Anyways, though, I think if you want to make anything off of the shrimp you need something other than cherries... They're very common and you would have to sell for 1-2$ each to be competitive, at least here. Look into the other neocardinias, they're cool and easy breeders.


----------



## freeflow246 (Jul 24, 2011)

I'm not looking to make huge money, just a little something on a hobby I enjoy.

What about pumpkins or blue jellies/blue velvets?


----------



## Canis (Apr 15, 2013)

If you want to make money, you'll have to spend a lot first and get high quality shrimp. Things like medium-high grade CRS, tigers, tibees, rarer rillies, go for quite a good price imo. However, they are also more needy shrimp and need specific parameters to thrive and breed in.


----------



## Pandanke (Jun 16, 2014)

The higher quality shrimp need more precise parameters to be kept and tend to be less hardy than our run of the mill CRS.
If you're prepared to do that, I'd go with a 10g or 20 long to start your shrimping adventure.
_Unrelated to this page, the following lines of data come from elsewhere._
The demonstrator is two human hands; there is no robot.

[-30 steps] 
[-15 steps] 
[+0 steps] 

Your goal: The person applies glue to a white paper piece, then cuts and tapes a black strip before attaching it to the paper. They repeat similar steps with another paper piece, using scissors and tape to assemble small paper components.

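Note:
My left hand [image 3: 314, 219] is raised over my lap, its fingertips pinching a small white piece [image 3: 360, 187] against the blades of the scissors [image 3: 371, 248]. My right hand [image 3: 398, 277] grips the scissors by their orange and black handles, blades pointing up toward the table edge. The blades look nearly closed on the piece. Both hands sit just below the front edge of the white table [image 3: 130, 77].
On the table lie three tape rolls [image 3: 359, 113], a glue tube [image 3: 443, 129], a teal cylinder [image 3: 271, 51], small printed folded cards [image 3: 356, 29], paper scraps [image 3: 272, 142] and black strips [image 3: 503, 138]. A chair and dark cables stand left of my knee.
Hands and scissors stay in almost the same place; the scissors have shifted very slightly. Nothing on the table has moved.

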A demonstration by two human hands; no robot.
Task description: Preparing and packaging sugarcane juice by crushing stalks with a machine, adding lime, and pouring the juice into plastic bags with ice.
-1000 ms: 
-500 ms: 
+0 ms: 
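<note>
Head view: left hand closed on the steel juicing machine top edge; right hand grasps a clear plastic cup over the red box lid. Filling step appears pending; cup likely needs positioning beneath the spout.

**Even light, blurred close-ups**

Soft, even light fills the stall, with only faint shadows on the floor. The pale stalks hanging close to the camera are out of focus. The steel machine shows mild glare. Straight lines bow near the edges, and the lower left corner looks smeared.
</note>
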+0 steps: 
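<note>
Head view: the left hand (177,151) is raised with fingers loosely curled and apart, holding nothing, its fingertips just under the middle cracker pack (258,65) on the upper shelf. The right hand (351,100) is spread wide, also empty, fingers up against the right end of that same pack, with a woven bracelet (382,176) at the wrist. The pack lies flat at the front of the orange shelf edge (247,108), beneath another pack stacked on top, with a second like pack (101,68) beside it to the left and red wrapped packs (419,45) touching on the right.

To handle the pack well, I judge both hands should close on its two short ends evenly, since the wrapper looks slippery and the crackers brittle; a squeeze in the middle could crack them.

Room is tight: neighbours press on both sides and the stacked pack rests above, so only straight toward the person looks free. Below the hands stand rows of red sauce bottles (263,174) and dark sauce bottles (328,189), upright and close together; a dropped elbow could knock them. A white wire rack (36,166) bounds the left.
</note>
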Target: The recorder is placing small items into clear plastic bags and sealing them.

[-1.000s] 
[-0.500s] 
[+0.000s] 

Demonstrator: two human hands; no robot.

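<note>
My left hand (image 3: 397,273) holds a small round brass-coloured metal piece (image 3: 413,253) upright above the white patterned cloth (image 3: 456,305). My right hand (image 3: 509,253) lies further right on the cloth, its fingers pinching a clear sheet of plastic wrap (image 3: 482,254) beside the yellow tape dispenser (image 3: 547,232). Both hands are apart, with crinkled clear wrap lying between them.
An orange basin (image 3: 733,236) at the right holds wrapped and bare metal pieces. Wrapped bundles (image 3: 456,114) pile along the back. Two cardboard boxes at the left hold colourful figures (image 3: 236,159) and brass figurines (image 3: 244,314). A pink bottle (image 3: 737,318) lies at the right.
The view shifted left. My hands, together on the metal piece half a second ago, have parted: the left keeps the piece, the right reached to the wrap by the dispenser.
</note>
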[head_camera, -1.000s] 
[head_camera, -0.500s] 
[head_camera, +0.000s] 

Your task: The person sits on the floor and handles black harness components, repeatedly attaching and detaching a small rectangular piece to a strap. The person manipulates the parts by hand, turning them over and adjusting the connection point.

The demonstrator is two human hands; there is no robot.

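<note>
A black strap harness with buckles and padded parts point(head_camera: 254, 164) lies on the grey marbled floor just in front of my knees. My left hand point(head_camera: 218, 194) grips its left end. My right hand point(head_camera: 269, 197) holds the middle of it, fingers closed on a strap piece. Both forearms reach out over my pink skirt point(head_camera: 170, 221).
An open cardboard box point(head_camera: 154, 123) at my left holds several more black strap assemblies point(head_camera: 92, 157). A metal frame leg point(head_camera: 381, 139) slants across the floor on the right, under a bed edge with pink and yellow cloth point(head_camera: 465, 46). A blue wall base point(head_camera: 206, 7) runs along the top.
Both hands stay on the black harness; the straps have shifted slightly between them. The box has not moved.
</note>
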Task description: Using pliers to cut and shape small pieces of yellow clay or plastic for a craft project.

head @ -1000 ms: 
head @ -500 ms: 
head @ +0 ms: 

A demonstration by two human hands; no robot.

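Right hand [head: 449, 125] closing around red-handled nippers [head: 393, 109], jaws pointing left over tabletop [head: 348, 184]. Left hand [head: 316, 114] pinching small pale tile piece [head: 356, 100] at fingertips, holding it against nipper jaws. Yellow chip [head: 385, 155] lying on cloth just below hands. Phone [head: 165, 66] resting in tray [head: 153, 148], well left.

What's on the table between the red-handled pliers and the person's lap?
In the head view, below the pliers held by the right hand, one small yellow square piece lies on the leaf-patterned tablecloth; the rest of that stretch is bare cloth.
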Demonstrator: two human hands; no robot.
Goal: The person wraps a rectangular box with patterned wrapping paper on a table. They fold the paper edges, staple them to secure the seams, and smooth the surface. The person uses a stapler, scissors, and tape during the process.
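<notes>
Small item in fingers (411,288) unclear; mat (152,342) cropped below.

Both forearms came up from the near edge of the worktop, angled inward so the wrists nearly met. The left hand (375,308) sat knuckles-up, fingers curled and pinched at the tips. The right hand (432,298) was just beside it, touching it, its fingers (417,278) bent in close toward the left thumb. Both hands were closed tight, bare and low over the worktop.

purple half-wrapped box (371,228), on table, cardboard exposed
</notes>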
I've found 20 to be my preference for my shrimpies as they seem to reproduce more readily in a densely planted 20 than any 10 I have supplied.
Still, I think that there is money to be made (albeit, not as much, but then again there is not as much work, either) with CRS if you offer competitive rates and a quality strain.


----------



## Tolak (Nov 13, 2012)

It's all in the marketing, Google pet rocks.


----------



## freeflow246 (Jul 24, 2011)

I have room for a 10 gallon max, maybe, but since I do share this house with 5 other people, I can't have my hobbies taking over all the space. I already have a 20 gallon snake tank and a 5.5 gallon betta tank.

So far I'm looking at blue velevet/blue jelly shrimp (from what I understand, they're the same): http://www.bobstropicalplants.com/shop/en/shrimp/510-blue-jelly-shrimp.html

Or pumpkin/ orange sakura: http://www.bobstropicalplants.com/shop/en/shrimp/333-orange-sakura-shrimp.html

From what I understand, their care is basically the same as cherry shrimp. The reason I'm looking at these more expensive ones and not just cherries is because as I said, I don't have the room for anther 20 gal. Maybe a 10 gal if I stretch it. So I probably won't be producing tons and tons of shrimp. 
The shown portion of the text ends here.